About this exercise —
An exact copy of the data below is required; return it in full.

[[ Given data, beginning ]]

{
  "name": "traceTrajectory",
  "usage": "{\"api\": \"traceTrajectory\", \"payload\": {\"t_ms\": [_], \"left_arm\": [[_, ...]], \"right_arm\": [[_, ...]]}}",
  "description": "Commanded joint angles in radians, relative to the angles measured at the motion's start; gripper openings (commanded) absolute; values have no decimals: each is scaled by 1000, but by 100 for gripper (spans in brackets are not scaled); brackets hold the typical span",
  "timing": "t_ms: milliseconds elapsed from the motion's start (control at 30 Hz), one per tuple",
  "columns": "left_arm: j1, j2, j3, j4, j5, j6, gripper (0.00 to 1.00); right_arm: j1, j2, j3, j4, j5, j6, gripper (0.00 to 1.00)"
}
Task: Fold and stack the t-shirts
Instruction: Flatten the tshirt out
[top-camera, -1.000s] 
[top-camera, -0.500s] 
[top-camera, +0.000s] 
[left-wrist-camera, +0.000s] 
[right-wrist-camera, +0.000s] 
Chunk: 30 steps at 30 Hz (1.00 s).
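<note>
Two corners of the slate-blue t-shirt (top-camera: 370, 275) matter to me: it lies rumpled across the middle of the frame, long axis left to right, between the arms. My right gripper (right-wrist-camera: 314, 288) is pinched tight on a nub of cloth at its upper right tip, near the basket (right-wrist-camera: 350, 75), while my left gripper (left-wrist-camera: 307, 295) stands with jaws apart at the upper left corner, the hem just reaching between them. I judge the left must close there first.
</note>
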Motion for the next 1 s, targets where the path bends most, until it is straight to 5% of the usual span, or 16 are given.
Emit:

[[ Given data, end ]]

Exercise solution —
{
  "name": "traceTrajectory",
  "usage": "{\"api\": \"traceTrajectory\", \"payload\": {\"t_ms\": [_], \"left_arm\": [[_, ...]], \"right_arm\": [[_, ...]]}}",
  "description": "Commanded joint angles in radians, relative to the angles measured at the motion's start; gripper openings (commanded) absolute; values have no decimals: each is scaled by 1000, but by 100 for gripper (spans in brackets are not scaled); brackets hold the typical span",
  "timing": "t_ms: milliseconds elapsed from the motion's start (control at 30 Hz), one per tuple",
  "columns": "left_arm: j1, j2, j3, j4, j5, j6, gripper (0.00 to 1.00); right_arm: j1, j2, j3, j4, j5, j6, gripper (0.00 to 1.00)"
}
Task: Fold and stack the t-shirts
Instruction: Flatten the tshirt out
[top-camera, -1.000s] 
[top-camera, -0.500s] 
[top-camera, +0.000s] 
[left-wrist-camera, +0.000s] 
[right-wrist-camera, +0.000s] 
Chunk: 30 steps at 30 Hz (1.00 s).
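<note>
Two corners of the slate-blue t-shirt (top-camera: 370, 275) matter to me: it lies rumpled across the middle of the frame, long axis left to right, between the arms. My right gripper (right-wrist-camera: 314, 288) is pinched tight on a nub of cloth at its upper right tip, near the basket (right-wrist-camera: 350, 75), while my left gripper (left-wrist-camera: 307, 295) stands with jaws apart at the upper left corner, the hem just reaching between them. I judge the left must close there first.
</note>
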Motion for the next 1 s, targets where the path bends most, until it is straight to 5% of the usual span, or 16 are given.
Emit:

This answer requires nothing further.